▶ [Instructions for the task]
Please filter the listing below and copy out the lines that hold "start".

▶ [Data shown]
******************************
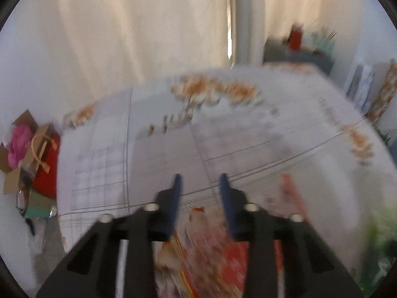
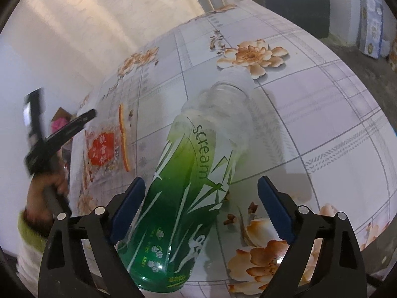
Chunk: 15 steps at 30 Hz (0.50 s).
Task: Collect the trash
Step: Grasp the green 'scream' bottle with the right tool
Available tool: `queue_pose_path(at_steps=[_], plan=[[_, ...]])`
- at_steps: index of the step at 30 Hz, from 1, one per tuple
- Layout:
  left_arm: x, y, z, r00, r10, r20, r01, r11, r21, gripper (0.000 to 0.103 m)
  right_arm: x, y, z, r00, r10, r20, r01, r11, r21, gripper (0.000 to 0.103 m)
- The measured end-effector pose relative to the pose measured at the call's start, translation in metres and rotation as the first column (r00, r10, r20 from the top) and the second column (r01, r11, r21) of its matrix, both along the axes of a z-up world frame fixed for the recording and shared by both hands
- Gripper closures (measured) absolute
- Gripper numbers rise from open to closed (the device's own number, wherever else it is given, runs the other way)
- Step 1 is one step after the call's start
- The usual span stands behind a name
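A green and clear plastic bottle (image 2: 191, 173) marked "scream" lies on the flowered tablecloth, cap end pointing away. My right gripper (image 2: 201, 186) is open around its lower half; the left pad touches or nearly touches it and the right pad stands well clear. A clear snack wrapper (image 2: 106, 149) with a red label lies flat at the table's left side. In the blurred left wrist view my left gripper (image 1: 200, 180) is open just above that wrapper (image 1: 211, 238), holding nothing. The left gripper also shows in the right wrist view (image 2: 59, 134), above the wrapper's left edge.
The table (image 2: 322, 114) has a white cloth with orange flowers. A cardboard box with pink and red items (image 1: 27, 149) sits on the floor left of the table. A grey cabinet (image 2: 292, 7) with clutter stands behind. Curtains hang at the back.
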<state>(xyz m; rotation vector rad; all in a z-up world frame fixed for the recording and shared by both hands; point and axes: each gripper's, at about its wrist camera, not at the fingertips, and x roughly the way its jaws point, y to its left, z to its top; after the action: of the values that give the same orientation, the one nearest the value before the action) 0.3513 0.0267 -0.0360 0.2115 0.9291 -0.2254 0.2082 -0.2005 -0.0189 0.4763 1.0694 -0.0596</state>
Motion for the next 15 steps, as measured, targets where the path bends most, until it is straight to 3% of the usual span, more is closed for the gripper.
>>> queue_pose_path(at_steps=[3, 6, 15], plan=[[0.015, 0.003, -0.019, 0.997, 0.021, -0.068, -0.019, 0.999, 0.03, 0.083, -0.002, -0.001, 0.0, 1.0, 0.017, 0.006, -0.017, 1.0, -0.001, 0.018], [0.006, 0.011, -0.022, 0.996, 0.042, -0.074, -0.038, 0.998, 0.05, 0.084, -0.005, -0.003, 0.0, 0.999, 0.028, 0.017, -0.029, 1.0, 0.007, 0.019], [-0.044, 0.048, -0.018, 0.977, 0.105, -0.186, -0.119, 0.991, -0.063, 0.085, -0.006, -0.002, 0.002, 0.997, 0.062, 0.042, -0.062, 0.998, -0.006, 0.025]])
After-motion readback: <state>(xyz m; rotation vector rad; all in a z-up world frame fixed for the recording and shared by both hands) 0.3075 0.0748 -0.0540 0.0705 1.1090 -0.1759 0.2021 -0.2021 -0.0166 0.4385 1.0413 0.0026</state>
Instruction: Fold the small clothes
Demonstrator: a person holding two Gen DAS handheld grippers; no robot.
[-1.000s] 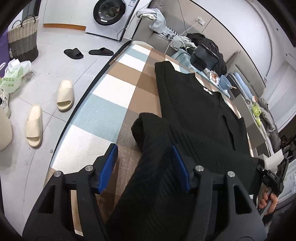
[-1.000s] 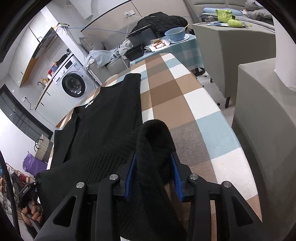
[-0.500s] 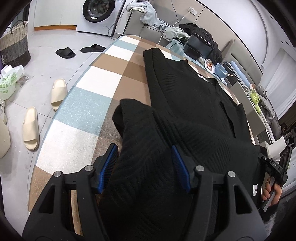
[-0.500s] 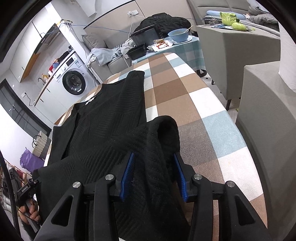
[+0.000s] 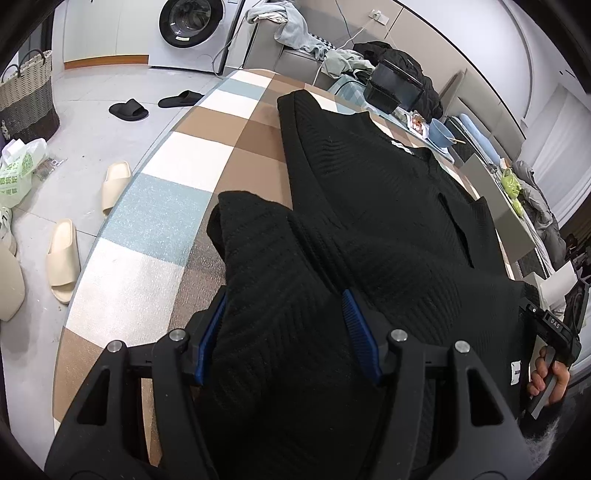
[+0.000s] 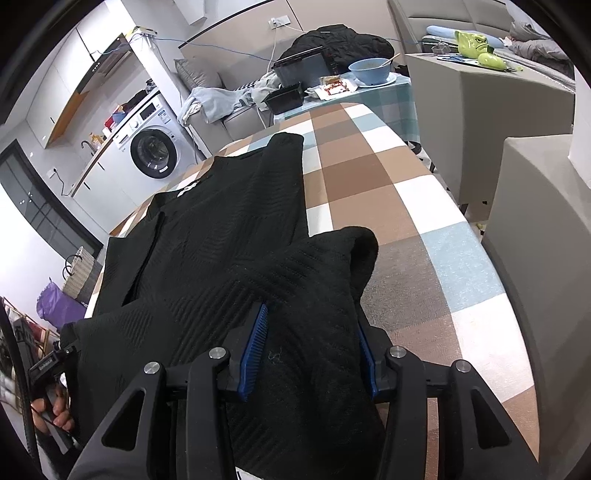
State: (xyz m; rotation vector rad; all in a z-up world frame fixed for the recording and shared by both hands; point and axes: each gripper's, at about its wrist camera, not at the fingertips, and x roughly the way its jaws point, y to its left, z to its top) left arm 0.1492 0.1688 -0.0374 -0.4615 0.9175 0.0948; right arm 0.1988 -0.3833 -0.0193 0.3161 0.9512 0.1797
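The floor (image 5: pixel 85 125) is of pale grey tiles. A white washing machine (image 5: pixel 192 33) stands at the far wall, a woven basket (image 5: pixel 27 99) stands left, and grey sofas (image 6: pixel 491 122) are on the right.

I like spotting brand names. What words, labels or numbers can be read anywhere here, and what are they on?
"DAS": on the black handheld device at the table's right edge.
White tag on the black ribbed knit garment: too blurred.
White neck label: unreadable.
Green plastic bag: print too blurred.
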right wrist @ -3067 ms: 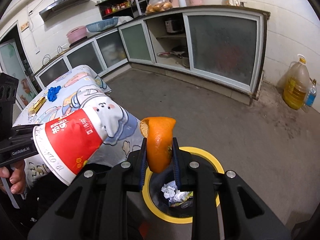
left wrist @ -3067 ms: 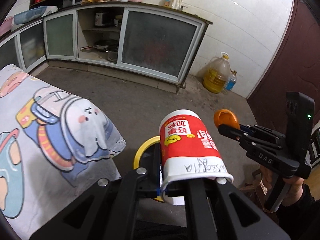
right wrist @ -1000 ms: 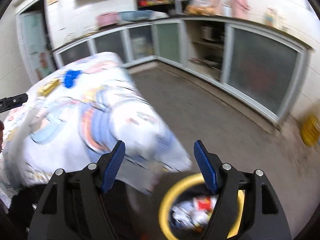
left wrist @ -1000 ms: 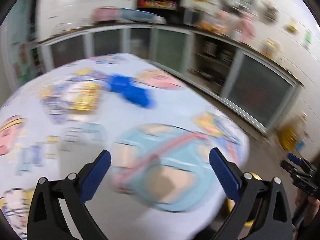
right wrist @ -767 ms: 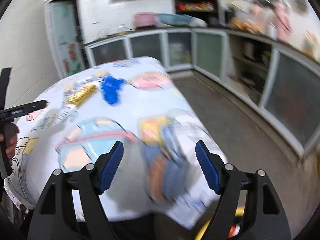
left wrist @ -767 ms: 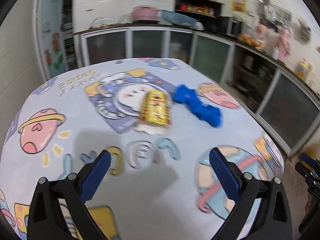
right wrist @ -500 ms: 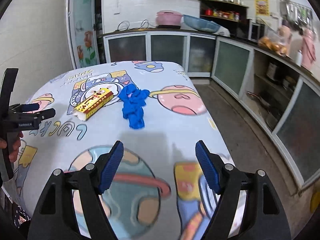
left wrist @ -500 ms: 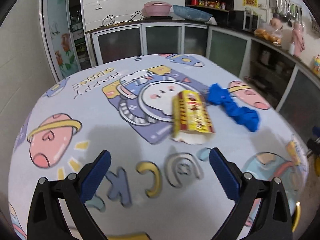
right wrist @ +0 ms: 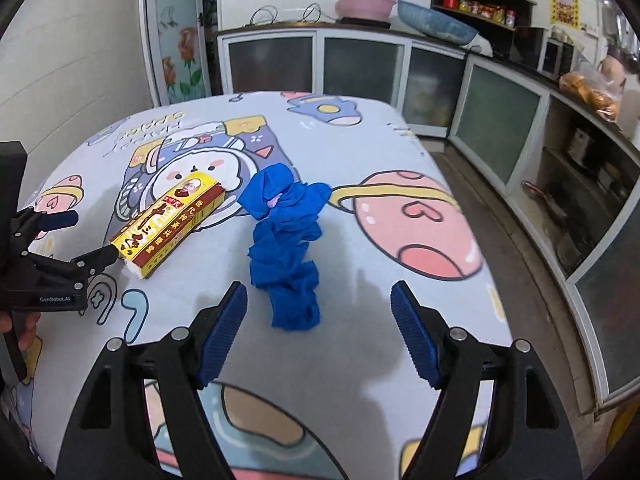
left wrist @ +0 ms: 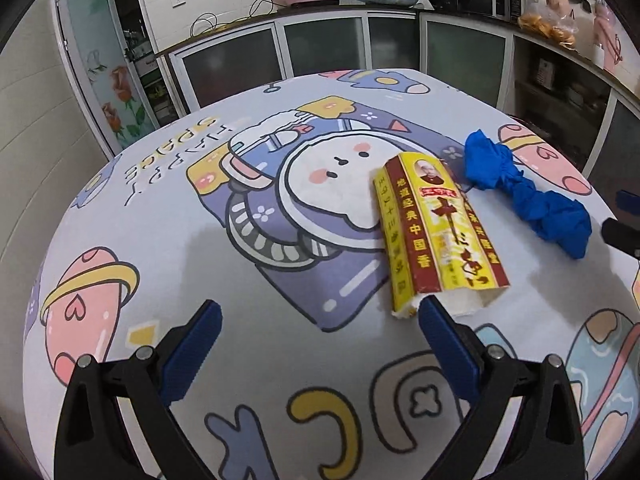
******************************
▶ [Answer box]
- The measured end-effector pose relative to the pose measured at the call's start, translation in metres and rotation as the first column (r00, r10, r20 from the top) and the second column (r01, r11, r21) of its matrix, both along the axes of a z-up world frame fixed for the recording and shared by both hands
- Step 1 is one step after the call's start

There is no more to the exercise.